In that tragic fire on that holy of holy days, all was not lost. The St. Philip Parish Church was not obliterated and the church records that were in the church at the time somehow managed to survive. However, some other religious artifacts within the church were not so lucky.


The St. Philip's Parish Church had at the time in its possession, beautiful carvings or altarpieces known as reredos. These spectacular pieces of art were rumoured to be destined for a church in South America but their transport vessel went down in Carlisle Bay, just off of Barbados' southwestern coast. When the pieces were recovered from the wreck, the master of wrecks in Bridgetown at the time sold the pieces to the St. Philip Parish Church. These beautiful pieces were mostly destroyed in the fire and in fact, only one small section survived the fire.

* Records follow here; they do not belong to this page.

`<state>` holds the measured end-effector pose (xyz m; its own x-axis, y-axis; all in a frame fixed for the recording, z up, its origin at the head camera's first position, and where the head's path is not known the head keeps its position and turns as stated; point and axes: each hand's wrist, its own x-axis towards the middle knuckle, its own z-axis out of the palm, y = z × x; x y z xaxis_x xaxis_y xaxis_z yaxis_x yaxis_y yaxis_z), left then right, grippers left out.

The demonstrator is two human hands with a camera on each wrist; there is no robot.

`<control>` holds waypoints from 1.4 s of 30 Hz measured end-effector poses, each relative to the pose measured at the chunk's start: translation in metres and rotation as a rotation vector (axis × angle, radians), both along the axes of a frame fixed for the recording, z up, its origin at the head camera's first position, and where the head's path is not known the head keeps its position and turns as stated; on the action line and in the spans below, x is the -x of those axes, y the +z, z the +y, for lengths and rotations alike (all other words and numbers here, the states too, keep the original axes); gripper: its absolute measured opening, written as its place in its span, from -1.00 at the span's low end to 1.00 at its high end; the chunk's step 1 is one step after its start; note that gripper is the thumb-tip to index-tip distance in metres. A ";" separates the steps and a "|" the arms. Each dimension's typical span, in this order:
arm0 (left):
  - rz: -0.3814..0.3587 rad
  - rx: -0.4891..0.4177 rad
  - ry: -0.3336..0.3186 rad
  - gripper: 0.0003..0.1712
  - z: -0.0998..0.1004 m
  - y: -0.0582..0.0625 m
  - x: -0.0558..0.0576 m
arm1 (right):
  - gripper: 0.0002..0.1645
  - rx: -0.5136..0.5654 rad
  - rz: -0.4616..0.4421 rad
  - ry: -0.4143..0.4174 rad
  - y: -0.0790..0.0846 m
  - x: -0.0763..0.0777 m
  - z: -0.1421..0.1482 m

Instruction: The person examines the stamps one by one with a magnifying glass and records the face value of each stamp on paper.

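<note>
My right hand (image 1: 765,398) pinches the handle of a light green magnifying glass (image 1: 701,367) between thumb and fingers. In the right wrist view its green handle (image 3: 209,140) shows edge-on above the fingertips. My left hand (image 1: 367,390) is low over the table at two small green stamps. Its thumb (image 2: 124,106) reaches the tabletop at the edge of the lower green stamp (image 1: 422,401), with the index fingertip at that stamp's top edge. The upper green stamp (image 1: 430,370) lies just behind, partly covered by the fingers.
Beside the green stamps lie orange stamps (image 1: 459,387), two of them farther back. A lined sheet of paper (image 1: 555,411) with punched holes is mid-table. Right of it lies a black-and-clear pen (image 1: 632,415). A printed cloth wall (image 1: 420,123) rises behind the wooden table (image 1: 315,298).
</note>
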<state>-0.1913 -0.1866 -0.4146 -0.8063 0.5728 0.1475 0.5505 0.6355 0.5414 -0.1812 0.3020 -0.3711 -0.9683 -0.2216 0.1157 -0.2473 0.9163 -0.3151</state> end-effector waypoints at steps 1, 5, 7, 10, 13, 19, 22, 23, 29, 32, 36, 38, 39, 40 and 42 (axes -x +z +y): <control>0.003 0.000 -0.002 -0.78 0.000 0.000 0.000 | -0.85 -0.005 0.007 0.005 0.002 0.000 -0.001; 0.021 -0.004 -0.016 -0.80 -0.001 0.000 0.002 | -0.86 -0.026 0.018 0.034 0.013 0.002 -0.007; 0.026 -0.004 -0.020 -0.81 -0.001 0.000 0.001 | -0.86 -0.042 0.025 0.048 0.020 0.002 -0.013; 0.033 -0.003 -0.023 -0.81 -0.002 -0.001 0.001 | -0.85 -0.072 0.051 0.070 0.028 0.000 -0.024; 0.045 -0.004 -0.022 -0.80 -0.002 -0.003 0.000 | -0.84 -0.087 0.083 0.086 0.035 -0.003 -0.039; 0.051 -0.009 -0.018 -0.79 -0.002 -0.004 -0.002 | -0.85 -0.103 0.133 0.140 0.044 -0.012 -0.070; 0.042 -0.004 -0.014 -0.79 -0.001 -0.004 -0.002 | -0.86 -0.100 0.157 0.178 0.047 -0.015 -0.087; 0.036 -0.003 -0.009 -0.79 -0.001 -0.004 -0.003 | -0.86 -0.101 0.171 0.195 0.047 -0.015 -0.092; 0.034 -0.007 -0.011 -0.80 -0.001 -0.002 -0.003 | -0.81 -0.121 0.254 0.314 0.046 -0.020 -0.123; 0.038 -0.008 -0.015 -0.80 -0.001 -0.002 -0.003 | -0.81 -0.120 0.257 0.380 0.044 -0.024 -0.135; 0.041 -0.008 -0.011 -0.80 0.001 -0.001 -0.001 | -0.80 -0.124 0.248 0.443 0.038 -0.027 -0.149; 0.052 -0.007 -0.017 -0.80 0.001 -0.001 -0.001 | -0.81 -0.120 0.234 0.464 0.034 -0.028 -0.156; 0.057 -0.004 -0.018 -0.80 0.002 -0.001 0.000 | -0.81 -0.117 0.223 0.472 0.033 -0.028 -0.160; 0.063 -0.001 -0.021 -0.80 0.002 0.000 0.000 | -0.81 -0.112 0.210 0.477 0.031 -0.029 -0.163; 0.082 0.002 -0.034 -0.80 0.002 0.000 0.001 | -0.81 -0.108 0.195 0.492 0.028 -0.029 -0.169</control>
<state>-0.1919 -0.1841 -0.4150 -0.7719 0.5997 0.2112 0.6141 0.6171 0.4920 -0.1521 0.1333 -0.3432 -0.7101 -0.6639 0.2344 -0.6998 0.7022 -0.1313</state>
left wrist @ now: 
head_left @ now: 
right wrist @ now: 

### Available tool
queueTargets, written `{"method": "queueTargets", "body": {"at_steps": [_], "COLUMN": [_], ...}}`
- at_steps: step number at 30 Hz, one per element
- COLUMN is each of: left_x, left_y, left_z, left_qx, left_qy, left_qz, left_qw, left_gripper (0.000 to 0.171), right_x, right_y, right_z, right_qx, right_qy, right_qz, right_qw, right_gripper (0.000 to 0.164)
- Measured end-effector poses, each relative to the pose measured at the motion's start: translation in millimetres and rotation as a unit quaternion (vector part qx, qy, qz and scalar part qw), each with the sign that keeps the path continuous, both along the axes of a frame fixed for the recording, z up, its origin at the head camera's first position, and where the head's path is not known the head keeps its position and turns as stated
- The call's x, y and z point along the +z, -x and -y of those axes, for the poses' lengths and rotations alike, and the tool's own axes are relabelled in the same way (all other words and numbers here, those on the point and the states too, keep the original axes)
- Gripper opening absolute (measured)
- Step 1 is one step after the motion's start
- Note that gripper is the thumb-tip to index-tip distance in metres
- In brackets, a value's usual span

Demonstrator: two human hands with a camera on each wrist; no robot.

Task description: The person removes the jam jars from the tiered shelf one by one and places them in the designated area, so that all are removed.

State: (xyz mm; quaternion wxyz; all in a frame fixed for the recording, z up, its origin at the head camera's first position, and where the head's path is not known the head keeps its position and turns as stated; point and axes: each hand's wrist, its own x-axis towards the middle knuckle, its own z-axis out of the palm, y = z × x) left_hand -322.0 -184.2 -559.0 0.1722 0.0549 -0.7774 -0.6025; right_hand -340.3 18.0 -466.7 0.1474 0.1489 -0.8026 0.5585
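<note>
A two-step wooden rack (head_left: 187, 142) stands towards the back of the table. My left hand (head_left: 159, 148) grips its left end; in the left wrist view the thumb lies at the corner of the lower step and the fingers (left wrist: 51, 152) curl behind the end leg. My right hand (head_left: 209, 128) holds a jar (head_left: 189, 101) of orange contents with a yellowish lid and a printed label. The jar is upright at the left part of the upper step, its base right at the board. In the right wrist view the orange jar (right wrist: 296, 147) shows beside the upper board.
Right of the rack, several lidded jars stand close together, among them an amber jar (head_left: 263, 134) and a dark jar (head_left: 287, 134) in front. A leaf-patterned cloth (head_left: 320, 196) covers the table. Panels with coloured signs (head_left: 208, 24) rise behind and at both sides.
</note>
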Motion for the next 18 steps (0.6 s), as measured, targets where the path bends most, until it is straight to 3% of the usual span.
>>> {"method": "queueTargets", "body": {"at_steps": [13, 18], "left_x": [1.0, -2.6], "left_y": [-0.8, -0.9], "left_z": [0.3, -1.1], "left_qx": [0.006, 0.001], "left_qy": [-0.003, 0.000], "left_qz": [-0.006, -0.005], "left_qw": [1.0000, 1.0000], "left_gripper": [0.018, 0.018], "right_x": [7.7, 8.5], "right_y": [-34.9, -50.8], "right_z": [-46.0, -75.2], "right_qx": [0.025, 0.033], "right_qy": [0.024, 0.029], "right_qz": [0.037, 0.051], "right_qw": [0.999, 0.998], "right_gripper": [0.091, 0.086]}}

Today, the St. Philip Parish Church in Barbados is set in quite possibly, one of the most beautiful and serene locations on the island. The church's exterior features exposed block work that blends right into its tranquil surroundings while the interior of the church features the typical vaulted ceiling with the exposed beams. 


St. Philip Parish Church with its clean lines and simple décor is probably one of the most visually appealing churches on this tropical island paradise that is Barbados.


Now like any good piece of history there is always a little something extra; and for St. Philip Parish Church, it is no different. Located in the centre of the burial ground of this old church is a silk cotton tree which is said to mark the location of the previous church that was destroyed by the 1831 hurricane, a living reminder of what once was.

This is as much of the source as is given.